Finance

Dow and S&P 500 slip as traders eye stimulus talks, earnings

Stocks were mixed on Tuesday as investors looked for updates on a stimulus package and digested the first batch of corporate earnings.

The Dow Jones Industrial Average dipped 121 points, or 0.4%. The S&P 500 slid 0.4%. The Nasdaq Composite rose 0.3%, bucking the broader market’s downward trend, as Facebook, Amazon, Netflix, Alphabet and Microsoft all rose more than 0.5%.

House Speaker Nancy Pelosi, D-Calif., told fellow lawmakers in a letter that the White House proposal for new coronavirus aid has insufficient offers on health-care issues.

Over the weekend, the Trump administration called on Congress to pass a smaller $1.8 billion coronavirus relief bill as negotiations on a bigger package continue to run into roadblocks.

Wall Street was coming off a strong session on Monday as investors rotated out of cyclicals and into technology names.

“This hardly seems about ‘stimulus’ anymore,” Jim Paulsen, chief investment strategist at the Leuthold Group, told CNBC. “Recently, the stock market has been rising whether news surrounding an additional stimulus package is good or bad, suggesting stocks are already responding to what will likely prove to be a wonderful quarterly earnings season.”

Earnings season kicks off

JPMorgan Chase reported better-than-expected results for the third quarter. Citigroup, another major bank also posted better-than-expected results for the previous quarter.

Dow member Johnson & Johnson posted earnings that beat analyst expectations and raised its full-year profit guidance. However, J&J shares were down 2% after the company paused its coronavirus vaccine trial after an “adverse event” was reported.

Asset-management giant BlackRock saw its shares gain 4.7% after the company reported earnings that beat analyst expectations. BlackRock also said its assets under management grew to $7.81 trillion from $7.32 trillion in the previous quarter.

Delta Air Lines reported a wider-than-expected loss for the quarter and revenue down 75% compared with the same quarter last year. Shares fell 3.2%.

Third-quarter results overall are expected to decline significantly; however, traders are hoping for surprise to the upside.

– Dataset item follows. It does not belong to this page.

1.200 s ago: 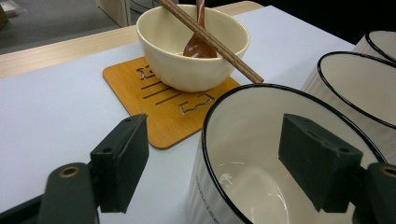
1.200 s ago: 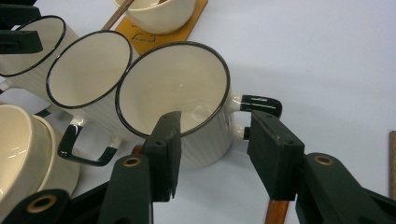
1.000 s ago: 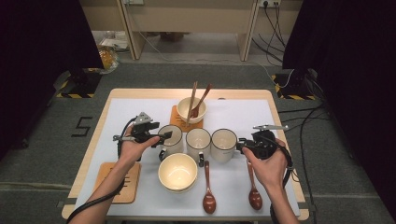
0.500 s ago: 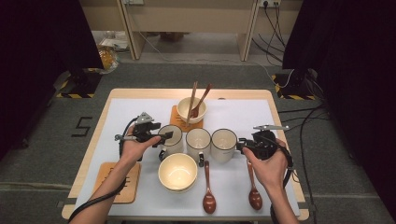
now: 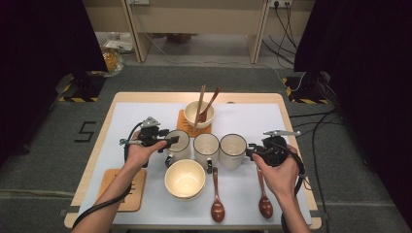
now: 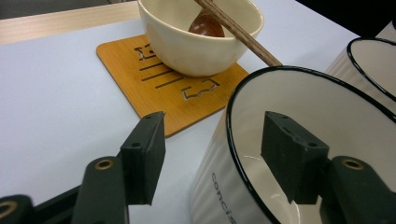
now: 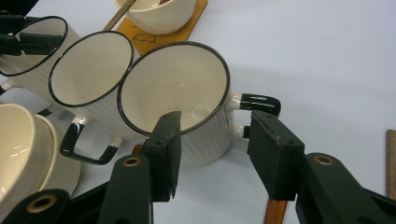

“This earnings season, corporate America will get closer to the return of earnings growth, which is likely in the first quarter of 2021,” said Ryan Detrick, chief market strategist at LPL Financial. “We probably will have another decline in profits for third quarter 2020, though potentially only about half as big as last quarter’s.”

Investors also awaited Apple’s latest iPhone launch, which was pushed to Tuesday due to Covid-19. The company is expected to launch its first-ever 5G iPhone. It will be “the most significant iPhone event in years,” Morgan Stanley’s Katy Huberty told clients.

Amazon‘s Prime Day also started on Tuesday and the two-day event could mark the biggest online shopping day of the year, according to NPD, with 57% of consumers planning to do some if not all of their holiday shopping this week.

Disney rallied more than 4% after announcing a major company reorganization with streaming at the forefront of its business. Disney said it is centralizing its media businesses into a single organization that will be responsible for content distribution, ad sales and Disney+.